* **About this exercise**:
Reproduce the listing that follows word for word, without its pictures.

* **Collected material**:
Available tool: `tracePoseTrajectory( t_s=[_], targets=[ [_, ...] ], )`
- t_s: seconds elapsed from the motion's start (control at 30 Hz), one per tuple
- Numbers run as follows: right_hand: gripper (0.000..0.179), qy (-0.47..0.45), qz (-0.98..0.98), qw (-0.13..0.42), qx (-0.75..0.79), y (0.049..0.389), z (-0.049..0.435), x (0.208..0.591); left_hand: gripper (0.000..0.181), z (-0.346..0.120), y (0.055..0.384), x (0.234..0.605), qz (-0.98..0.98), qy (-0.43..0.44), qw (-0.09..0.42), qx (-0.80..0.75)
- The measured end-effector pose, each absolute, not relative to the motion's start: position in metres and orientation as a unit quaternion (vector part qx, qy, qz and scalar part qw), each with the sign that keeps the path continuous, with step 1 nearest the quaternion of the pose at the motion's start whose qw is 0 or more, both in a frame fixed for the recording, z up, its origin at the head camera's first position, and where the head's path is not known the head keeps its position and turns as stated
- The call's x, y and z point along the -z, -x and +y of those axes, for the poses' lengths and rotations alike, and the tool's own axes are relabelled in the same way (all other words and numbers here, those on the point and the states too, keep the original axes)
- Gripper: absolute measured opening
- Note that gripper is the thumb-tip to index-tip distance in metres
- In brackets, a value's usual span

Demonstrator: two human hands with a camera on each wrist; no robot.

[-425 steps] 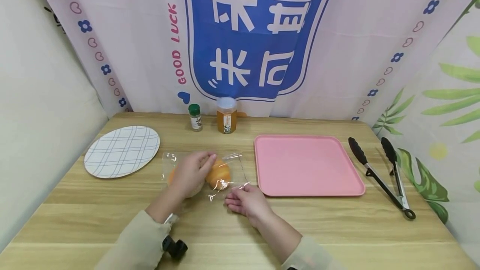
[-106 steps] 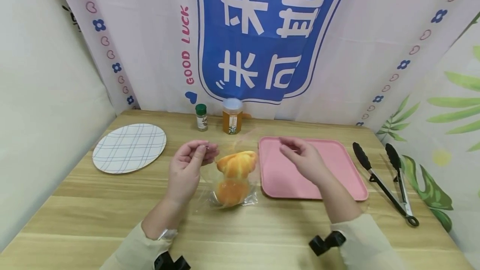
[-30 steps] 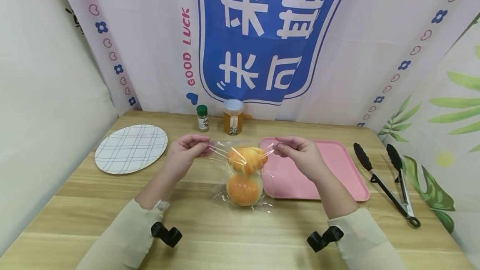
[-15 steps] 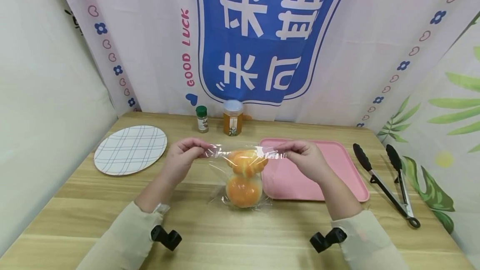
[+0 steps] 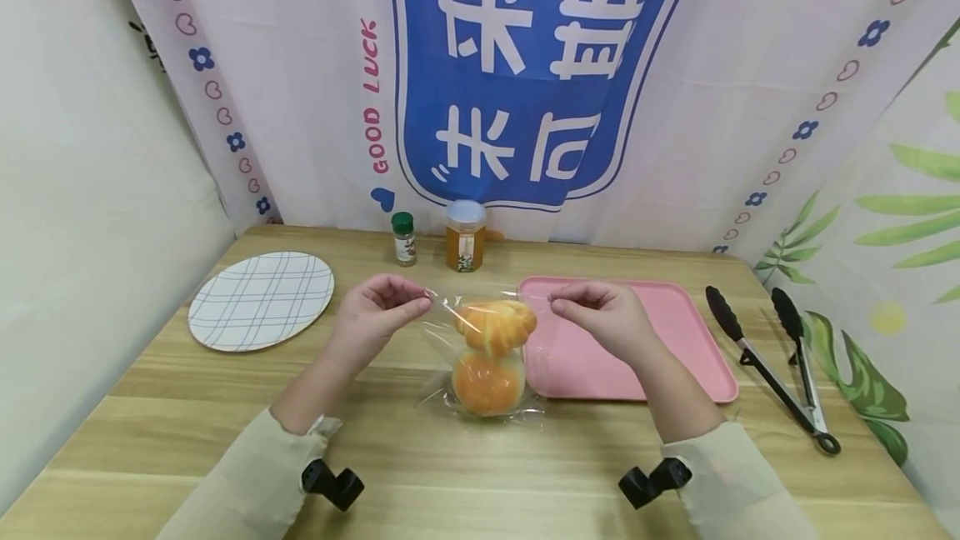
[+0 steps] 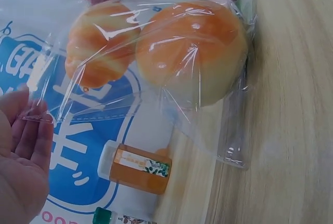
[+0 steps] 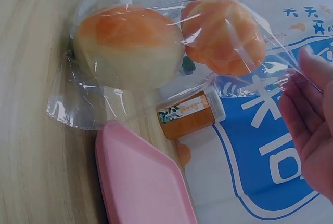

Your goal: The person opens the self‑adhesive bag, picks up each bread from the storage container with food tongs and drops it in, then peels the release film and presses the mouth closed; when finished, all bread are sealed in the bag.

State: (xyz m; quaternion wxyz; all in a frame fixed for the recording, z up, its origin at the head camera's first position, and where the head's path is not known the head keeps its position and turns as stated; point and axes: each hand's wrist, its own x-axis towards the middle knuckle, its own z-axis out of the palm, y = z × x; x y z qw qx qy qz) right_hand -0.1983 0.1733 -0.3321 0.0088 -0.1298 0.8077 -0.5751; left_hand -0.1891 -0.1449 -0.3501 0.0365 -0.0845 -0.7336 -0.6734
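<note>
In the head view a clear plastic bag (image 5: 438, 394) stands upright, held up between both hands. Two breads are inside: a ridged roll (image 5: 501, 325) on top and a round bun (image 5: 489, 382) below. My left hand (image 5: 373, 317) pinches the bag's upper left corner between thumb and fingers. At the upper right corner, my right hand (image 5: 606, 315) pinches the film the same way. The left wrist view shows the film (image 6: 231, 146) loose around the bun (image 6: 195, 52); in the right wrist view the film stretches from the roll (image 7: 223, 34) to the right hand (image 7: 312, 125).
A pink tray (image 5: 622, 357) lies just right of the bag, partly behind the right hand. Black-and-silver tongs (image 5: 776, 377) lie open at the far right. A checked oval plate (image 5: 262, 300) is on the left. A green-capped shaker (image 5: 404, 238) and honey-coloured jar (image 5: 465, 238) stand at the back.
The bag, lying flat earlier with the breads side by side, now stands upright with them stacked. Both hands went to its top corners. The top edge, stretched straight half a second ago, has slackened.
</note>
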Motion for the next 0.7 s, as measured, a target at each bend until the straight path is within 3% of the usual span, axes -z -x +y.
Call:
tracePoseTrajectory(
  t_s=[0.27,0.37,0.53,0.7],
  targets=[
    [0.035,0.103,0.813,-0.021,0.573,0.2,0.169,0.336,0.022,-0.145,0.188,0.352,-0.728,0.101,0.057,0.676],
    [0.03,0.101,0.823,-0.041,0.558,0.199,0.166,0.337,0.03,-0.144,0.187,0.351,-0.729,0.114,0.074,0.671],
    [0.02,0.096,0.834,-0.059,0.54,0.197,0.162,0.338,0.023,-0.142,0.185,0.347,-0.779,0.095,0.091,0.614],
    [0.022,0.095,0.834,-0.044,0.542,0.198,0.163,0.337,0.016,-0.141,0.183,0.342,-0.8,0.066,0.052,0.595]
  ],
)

* **Output**:
Available tool: `tracePoseTrajectory( t_s=[_], targets=[ [_, ...] ], )`
- t_s: seconds elapsed from the motion's start (control at 30 Hz), one per tuple
- Numbers run as follows: right_hand: gripper (0.000..0.179), qy (-0.47..0.45), qz (-0.98..0.98), qw (-0.13..0.42), qx (-0.75..0.79), y (0.049..0.389), z (-0.049..0.435), x (0.208..0.591); left_hand: gripper (0.000..0.181), z (-0.346..0.120), y (0.055..0.384), x (0.234..0.605), qz (-0.98..0.98), qy (-0.43..0.44), qw (-0.09..0.42), qx (-0.80..0.75)
- The measured end-effector pose, each absolute, not relative to the motion's start: position in metres and orientation as a unit quaternion (vector part qx, qy, qz and scalar part qw), each with the sign that keeps the path continuous, with step 1 nearest the quaternion of the pose at the motion's start whose qw is 0 or more, both in a frame fixed for the recording, z up, its origin at the head camera's first position, and where the head's path is not known the head keeps its position and turns as stated
- The call's x, y and z point along the -z, -x and +y of those axes, for the poses' lengths and rotations alike, and the tool's own axes are relabelled in the same way (all other words and numbers here, those on the point and the states too, keep the original axes)
- Gripper: absolute measured opening
- Note that gripper is the thumb-tip to index-tip distance in metres
- In brackets, a value's usual span

Demonstrator: two human hands with a camera on each wrist; no robot.

[-425 steps] 
[-106 steps] 
[-30 steps] 
[-15 steps] 
[+0 steps] 
[+0 steps] 
[+0 steps] 

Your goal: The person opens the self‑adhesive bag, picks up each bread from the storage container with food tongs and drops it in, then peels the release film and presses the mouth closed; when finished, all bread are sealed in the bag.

State: (xyz m; quaternion wxyz; all in a frame fixed for the recording, z up, its origin at the head camera's first position, and where the head's path is not known the head keeps its position and turns as stated; point and axes: each hand's wrist, its own x-axis towards the middle knuckle, its own z-axis out of the palm, y = z × x; x y z qw qx qy qz) right_hand -0.1983 0.1733 -0.3321 0.0088 -0.1298 0.8077 -0.5751; left_hand -0.1891 -0.1449 -0.3501 0.0365 -0.0845 -0.7336 -0.6734
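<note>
In the head view a clear plastic bag (image 5: 438, 394) stands upright, held up between both hands. Two breads are inside: a ridged roll (image 5: 501, 325) on top and a round bun (image 5: 489, 382) below. My left hand (image 5: 373, 317) pinches the bag's upper left corner between thumb and fingers. At the upper right corner, my right hand (image 5: 606, 315) pinches the film the same way. The left wrist view shows the film (image 6: 231, 146) loose around the bun (image 6: 195, 52); in the right wrist view the film stretches from the roll (image 7: 223, 34) to the right hand (image 7: 312, 125).
A pink tray (image 5: 622, 357) lies just right of the bag, partly behind the right hand. Black-and-silver tongs (image 5: 776, 377) lie open at the far right. A checked oval plate (image 5: 262, 300) is on the left. A green-capped shaker (image 5: 404, 238) and honey-coloured jar (image 5: 465, 238) stand at the back.
The bag, lying flat earlier with the breads side by side, now stands upright with them stacked. Both hands went to its top corners. The top edge, stretched straight half a second ago, has slackened.
</note>
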Motion for the next 0.7 s, as measured, a target at each bend until the straight path is within 3% of the usual span, axes -z -x +y.
Call:
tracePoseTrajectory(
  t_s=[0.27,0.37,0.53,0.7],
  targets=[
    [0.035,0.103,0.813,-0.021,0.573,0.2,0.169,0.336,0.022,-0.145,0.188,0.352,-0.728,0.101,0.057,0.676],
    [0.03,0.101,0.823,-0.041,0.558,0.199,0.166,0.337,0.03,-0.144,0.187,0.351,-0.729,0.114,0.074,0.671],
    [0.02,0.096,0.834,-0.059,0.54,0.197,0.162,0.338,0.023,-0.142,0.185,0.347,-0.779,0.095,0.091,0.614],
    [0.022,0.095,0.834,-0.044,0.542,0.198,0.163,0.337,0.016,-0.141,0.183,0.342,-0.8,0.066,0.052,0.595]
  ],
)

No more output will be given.